There is an open pit two kilometers from the village: A selenite deposit - the only one in the whole world. Before WWII, the local stone-cutting company used to ship its production to 30 countries. Seven hundred people used to live in the village back in those days, and everyone was happy about their life. The climate of the mountainous landscape guaranteed magnificent harvests of every plant and tree.
The stone-cutting factory has not changed a bit since that time. Research has shown that the factory was not involved in the environmental pollution.
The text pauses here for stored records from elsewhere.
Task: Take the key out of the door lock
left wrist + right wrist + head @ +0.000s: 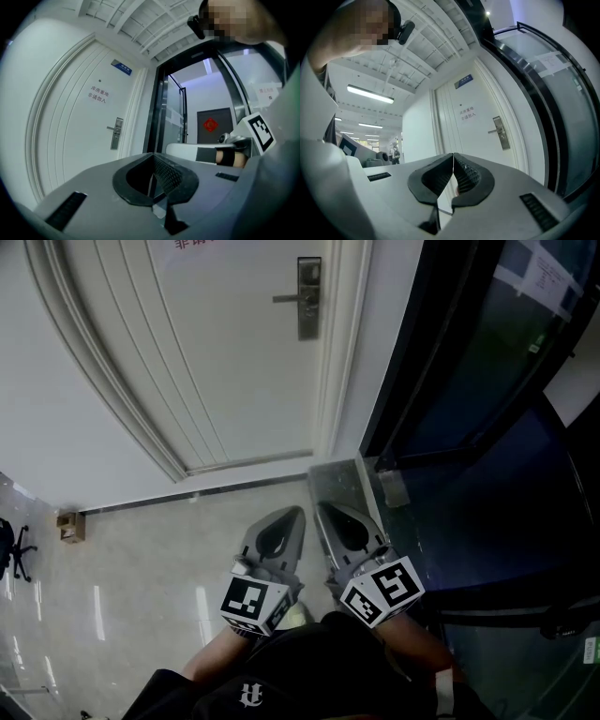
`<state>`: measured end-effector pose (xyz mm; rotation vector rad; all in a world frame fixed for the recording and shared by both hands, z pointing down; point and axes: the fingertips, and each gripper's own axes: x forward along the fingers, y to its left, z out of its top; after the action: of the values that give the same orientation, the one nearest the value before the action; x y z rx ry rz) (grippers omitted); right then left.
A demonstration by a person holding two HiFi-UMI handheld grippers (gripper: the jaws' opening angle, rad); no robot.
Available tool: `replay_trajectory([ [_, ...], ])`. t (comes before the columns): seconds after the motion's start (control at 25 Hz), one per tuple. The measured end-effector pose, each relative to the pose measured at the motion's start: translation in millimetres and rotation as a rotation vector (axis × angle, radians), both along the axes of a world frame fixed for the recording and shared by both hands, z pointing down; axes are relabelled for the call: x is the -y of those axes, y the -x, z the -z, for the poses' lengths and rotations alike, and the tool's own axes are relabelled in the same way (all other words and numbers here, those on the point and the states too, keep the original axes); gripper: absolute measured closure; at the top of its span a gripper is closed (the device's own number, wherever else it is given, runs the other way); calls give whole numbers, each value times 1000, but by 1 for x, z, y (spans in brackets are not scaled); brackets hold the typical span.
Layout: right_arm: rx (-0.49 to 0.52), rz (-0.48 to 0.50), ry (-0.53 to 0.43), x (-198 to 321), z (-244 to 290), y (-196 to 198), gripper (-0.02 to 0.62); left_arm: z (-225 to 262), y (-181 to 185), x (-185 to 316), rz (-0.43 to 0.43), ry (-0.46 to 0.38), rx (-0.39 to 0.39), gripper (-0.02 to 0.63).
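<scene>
The person is holding the left gripper (292,517) and the right gripper (329,513) side by side close to the body, low over the floor (150,559), both pointing toward the door (216,362). Each pair of jaws is sitting fully closed, gripping nothing. Well ahead, the lock plate (308,298) and its handle (287,299) are showing near the door's right edge. The key is too small to make out there.
</scene>
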<state>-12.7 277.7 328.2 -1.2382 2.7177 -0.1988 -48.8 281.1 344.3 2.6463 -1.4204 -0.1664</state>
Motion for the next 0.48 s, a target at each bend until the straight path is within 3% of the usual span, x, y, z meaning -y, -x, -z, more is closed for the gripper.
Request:
replay_trajectory([
  [0.28,6,2,21,60,-5,7,580,-8,6,54,-11,25,1,601],
  [0.48,8,38,21,113,-10,4,579,-15,3,104,29,38,15,601],
])
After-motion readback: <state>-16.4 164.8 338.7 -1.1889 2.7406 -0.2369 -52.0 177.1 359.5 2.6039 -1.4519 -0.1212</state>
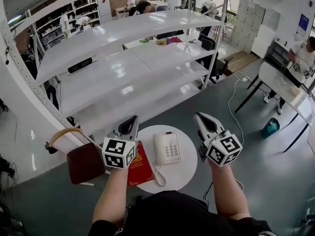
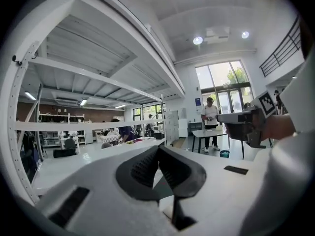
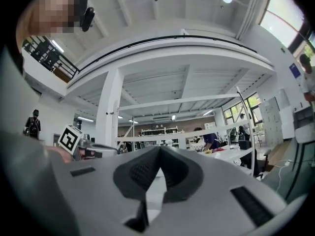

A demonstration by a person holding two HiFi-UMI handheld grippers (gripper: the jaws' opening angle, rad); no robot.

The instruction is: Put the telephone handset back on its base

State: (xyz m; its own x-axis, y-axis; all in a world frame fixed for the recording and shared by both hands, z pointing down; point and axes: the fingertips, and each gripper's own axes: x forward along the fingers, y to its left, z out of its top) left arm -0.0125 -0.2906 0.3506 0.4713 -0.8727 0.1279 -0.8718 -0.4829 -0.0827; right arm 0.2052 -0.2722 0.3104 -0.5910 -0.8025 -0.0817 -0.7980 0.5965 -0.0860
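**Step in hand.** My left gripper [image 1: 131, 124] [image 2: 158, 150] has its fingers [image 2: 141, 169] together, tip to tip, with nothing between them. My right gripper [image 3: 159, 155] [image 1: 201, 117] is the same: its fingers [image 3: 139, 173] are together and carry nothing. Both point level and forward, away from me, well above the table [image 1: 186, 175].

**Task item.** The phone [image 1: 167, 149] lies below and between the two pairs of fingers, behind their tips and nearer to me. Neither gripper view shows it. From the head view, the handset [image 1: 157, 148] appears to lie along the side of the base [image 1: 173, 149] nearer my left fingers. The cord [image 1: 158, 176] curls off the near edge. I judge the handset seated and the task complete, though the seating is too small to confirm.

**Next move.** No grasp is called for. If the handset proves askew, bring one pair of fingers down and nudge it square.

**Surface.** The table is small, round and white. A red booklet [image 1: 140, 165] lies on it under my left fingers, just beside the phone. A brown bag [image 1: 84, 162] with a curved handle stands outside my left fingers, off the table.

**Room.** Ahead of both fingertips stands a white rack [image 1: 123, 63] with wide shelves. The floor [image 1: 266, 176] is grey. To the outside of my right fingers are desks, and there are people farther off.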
It is the major enterprise in the village, where almost all village residents work, although the last time that they got their pay was in December - 500 rubles per worker (less than $20).
This seems to be really astonishing: If there were oil and a unique stone found in a foreign village, its residents would become millionaires. In Russia, just the opposite happens: Pavlovo village residents own neither stones nor oil. None of them work for LUKoil, and no one gets any compensation. The stone-cutting factory generates value to the sum of 500,000-600,000 rubles a month. The factory does not spend much – just on electricity, rock and wages. Where has the profit gone, then?
LUKoil-PermNeft is going to hold an ecological conference in May. It seems that the problem of the Pavlovo village will be one of the main issues for scientific discussions. Village residents are left to hope for the best.